I'm running into a bit of a weird issue. Whenever I create a new text file in my iOS application, I set its encoding to be NSUTF8StringEncoding
. If I edit the file and input any characters with diacritics and save the changes, the diacritics render properly in some applications such as BBEdit, TextMate, cat and vi but not in others such as TextEdit, Quick Look and Pages.
I'm using the following code to save the contents of a UITextView to the plain txt files.
NSError *error;
NSString *dataString = self.textView.text;
BOOL savedChanges = [dataString writeToFile:fullPath atomically:YES encoding:NSUTF8Encoding error:&error];
if (!savedChanges)
{
// Pop up an alert saying something went wrong.
}
The unix file
command reports that the saved file is indeed "UTF-8 Unicode text, with no line terminators"

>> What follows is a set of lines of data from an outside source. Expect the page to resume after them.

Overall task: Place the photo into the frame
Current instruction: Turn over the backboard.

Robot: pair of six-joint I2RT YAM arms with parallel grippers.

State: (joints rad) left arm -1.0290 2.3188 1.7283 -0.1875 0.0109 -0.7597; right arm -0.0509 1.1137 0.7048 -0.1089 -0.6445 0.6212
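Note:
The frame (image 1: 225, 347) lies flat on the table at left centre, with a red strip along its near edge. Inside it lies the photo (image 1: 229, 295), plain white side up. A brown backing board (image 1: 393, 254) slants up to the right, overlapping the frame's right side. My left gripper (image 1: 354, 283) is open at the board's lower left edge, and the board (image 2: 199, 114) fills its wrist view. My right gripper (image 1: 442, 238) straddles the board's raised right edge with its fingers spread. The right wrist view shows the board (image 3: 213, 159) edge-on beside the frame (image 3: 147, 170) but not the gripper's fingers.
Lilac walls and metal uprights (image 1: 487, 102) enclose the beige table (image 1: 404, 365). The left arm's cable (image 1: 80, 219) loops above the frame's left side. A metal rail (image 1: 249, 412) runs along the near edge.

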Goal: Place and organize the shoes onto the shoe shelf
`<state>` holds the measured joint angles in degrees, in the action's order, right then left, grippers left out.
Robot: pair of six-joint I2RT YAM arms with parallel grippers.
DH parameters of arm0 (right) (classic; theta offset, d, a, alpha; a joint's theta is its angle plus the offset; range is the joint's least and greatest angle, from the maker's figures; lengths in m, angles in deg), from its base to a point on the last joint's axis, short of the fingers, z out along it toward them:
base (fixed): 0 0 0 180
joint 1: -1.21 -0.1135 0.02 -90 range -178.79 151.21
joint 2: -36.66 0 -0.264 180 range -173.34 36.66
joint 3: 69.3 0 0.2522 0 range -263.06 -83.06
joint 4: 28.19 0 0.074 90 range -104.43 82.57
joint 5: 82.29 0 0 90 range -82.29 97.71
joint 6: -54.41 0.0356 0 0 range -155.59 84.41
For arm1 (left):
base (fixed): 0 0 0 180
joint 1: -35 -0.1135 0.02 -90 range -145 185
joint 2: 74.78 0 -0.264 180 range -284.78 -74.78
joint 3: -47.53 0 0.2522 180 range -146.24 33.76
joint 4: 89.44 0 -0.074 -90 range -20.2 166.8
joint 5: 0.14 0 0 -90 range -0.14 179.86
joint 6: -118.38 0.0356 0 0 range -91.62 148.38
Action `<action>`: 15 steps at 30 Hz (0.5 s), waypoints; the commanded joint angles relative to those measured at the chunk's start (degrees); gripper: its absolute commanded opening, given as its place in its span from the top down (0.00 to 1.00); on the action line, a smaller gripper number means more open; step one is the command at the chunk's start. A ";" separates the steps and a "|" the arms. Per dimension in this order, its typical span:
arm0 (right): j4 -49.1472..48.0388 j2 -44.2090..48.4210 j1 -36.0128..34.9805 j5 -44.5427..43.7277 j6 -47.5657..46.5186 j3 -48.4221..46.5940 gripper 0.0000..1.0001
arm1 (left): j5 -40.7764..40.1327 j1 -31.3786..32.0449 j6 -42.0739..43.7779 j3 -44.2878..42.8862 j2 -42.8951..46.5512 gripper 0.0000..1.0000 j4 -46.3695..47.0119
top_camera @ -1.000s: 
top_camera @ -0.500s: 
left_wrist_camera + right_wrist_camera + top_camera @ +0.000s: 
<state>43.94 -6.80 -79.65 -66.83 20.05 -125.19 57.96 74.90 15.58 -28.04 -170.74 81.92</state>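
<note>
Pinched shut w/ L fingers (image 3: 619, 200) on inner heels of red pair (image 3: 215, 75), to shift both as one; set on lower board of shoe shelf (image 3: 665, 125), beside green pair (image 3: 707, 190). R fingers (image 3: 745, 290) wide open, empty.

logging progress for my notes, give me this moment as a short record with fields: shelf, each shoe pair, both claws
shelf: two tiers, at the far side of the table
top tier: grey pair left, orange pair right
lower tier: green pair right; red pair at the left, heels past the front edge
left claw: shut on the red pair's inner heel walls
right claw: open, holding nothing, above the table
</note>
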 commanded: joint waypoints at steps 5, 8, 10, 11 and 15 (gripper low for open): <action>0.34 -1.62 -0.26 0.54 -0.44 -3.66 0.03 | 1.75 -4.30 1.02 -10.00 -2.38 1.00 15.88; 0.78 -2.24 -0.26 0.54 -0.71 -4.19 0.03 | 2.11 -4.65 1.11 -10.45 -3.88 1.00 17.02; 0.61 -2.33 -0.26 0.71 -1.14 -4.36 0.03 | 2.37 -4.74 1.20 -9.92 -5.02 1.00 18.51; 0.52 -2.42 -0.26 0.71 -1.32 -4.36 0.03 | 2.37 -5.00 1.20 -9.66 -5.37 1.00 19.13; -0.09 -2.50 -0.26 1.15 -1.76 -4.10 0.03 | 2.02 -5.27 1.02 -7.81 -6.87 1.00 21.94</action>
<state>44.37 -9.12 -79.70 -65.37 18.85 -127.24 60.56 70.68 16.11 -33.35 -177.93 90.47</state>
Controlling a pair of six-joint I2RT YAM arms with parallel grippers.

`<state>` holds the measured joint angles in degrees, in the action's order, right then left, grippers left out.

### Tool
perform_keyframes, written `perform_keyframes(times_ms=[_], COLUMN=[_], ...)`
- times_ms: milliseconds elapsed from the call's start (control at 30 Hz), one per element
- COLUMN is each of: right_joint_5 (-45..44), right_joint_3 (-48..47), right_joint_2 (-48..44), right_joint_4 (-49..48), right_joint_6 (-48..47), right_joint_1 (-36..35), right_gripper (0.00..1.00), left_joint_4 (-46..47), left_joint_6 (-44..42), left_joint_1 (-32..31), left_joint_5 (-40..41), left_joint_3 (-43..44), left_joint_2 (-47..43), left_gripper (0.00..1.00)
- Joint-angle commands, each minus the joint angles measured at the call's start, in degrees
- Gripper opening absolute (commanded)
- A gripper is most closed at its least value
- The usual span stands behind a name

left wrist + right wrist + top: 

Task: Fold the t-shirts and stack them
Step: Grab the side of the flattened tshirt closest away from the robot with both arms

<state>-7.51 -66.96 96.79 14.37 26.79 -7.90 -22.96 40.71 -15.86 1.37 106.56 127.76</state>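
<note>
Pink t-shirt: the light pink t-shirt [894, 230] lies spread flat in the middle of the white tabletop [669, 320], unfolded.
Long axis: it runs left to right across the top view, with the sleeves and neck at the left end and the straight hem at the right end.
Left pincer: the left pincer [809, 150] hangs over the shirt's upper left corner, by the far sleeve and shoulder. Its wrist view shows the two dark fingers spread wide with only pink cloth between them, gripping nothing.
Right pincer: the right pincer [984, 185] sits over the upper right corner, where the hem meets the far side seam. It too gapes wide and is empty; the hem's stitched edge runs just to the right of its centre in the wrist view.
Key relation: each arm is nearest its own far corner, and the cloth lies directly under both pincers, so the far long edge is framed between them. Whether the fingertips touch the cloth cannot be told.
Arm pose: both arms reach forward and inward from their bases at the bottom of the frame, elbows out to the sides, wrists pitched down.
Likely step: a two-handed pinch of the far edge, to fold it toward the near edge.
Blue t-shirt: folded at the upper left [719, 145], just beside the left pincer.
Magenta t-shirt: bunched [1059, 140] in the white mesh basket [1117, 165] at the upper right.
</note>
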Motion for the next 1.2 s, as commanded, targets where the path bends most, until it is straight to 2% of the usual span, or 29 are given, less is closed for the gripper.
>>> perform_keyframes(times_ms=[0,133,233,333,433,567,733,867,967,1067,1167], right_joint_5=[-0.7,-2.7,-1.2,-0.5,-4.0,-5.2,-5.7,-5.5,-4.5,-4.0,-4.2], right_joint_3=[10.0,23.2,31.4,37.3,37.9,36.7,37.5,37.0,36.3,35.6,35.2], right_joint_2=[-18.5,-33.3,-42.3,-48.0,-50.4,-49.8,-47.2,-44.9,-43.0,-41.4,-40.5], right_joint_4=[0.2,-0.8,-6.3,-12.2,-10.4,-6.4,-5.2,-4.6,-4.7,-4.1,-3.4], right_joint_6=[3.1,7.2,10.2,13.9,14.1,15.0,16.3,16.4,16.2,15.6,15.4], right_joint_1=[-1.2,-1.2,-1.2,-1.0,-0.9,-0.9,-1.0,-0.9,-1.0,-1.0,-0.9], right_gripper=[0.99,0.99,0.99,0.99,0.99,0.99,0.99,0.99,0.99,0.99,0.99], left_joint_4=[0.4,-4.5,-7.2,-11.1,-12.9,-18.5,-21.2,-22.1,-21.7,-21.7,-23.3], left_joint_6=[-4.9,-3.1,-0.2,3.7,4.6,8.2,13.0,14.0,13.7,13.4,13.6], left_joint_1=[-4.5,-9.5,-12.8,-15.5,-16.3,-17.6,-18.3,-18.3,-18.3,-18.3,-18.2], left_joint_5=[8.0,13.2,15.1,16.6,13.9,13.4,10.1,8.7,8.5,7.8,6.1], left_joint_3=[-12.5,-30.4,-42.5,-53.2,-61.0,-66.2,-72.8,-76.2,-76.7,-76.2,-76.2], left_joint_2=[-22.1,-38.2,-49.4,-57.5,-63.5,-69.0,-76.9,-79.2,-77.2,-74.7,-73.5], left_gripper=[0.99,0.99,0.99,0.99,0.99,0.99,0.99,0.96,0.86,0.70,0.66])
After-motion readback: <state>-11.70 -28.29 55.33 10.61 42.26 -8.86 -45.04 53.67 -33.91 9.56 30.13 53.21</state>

What's even weirder is if I save the file again without changing the contents of the text, the file will then render properly in Quick Look & TextEdit on my Mac.
Any help would be appreciated.
This is a guess, but could it have something to do with a lack of a byte order mark? For UTF8, the BOM looks like EF BB BF
in hex, and should be the very first thing in the file.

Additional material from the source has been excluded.